Problem details :: Repeat every line of the material that follows, word for word.

Information shown ::
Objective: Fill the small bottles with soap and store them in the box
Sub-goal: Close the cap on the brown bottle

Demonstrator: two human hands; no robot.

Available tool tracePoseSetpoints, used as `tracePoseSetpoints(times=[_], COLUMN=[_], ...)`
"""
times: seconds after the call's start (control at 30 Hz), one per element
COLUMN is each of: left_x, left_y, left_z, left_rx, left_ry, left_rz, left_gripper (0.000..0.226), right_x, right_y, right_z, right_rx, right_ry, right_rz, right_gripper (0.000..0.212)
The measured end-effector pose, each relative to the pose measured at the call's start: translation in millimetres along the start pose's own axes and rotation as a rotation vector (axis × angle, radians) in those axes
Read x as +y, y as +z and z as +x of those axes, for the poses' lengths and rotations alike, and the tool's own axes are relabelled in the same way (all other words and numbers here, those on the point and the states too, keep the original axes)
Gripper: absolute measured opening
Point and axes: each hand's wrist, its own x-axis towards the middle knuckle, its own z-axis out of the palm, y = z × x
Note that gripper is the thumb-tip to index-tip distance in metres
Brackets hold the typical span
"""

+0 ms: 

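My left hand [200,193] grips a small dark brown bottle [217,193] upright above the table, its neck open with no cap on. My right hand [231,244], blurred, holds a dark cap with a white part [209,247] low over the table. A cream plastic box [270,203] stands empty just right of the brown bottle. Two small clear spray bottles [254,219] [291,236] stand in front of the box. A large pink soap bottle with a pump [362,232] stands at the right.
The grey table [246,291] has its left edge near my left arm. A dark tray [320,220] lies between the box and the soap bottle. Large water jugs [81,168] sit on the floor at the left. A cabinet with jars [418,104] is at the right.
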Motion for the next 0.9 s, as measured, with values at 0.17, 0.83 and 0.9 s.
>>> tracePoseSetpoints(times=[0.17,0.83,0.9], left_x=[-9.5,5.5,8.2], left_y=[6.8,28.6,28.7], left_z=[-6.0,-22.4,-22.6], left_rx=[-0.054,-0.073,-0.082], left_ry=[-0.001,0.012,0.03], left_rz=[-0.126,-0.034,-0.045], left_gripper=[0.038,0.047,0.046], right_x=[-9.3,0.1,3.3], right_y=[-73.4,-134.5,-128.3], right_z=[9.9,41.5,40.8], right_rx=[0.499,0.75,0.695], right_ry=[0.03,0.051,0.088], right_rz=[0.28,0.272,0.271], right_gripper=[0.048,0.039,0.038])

Answer to the exercise ::
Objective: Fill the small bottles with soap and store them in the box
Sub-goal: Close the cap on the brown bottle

Demonstrator: two human hands; no robot.

Available tool tracePoseSetpoints, used as `tracePoseSetpoints(times=[_], COLUMN=[_], ...)`
"""
times: seconds after the call's start (control at 30 Hz), one per element
COLUMN is each of: left_x, left_y, left_z, left_rx, left_ry, left_rz, left_gripper (0.000..0.226), right_x, right_y, right_z, right_rx, right_ry, right_rz, right_gripper (0.000..0.212)
The measured end-effector pose, each relative to the pose measured at the call's start: translation in millimetres along the start pose's own axes and rotation as a rotation vector (axis × angle, radians) in those axes
Read x as +y, y as +z and z as +x of those axes, for the poses' lengths and rotations alike, and the tool's own axes are relabelled in the same way (all other words and numbers here, those on the point and the states too, keep the original axes)
Gripper: absolute measured opening
Point and axes: each hand's wrist, its own x-axis towards the middle knuckle, its own z-axis out of the palm, y = z × x
Note that gripper is the thumb-tip to index-tip distance in metres
Brackets hold the typical span
"""

+0 ms: 

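My left hand [200,193] grips a small dark brown bottle [217,193] upright above the table, its neck open with no cap on. My right hand [231,244], blurred, holds a dark cap with a white part [209,247] low over the table. A cream plastic box [270,203] stands empty just right of the brown bottle. Two small clear spray bottles [254,219] [291,236] stand in front of the box. A large pink soap bottle with a pump [362,232] stands at the right.
The grey table [246,291] has its left edge near my left arm. A dark tray [320,220] lies between the box and the soap bottle. Large water jugs [81,168] sit on the floor at the left. A cabinet with jars [418,104] is at the right.
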Motion for the next 0.9 s, as measured, with values at 0.17, 0.83 and 0.9 s.
>>> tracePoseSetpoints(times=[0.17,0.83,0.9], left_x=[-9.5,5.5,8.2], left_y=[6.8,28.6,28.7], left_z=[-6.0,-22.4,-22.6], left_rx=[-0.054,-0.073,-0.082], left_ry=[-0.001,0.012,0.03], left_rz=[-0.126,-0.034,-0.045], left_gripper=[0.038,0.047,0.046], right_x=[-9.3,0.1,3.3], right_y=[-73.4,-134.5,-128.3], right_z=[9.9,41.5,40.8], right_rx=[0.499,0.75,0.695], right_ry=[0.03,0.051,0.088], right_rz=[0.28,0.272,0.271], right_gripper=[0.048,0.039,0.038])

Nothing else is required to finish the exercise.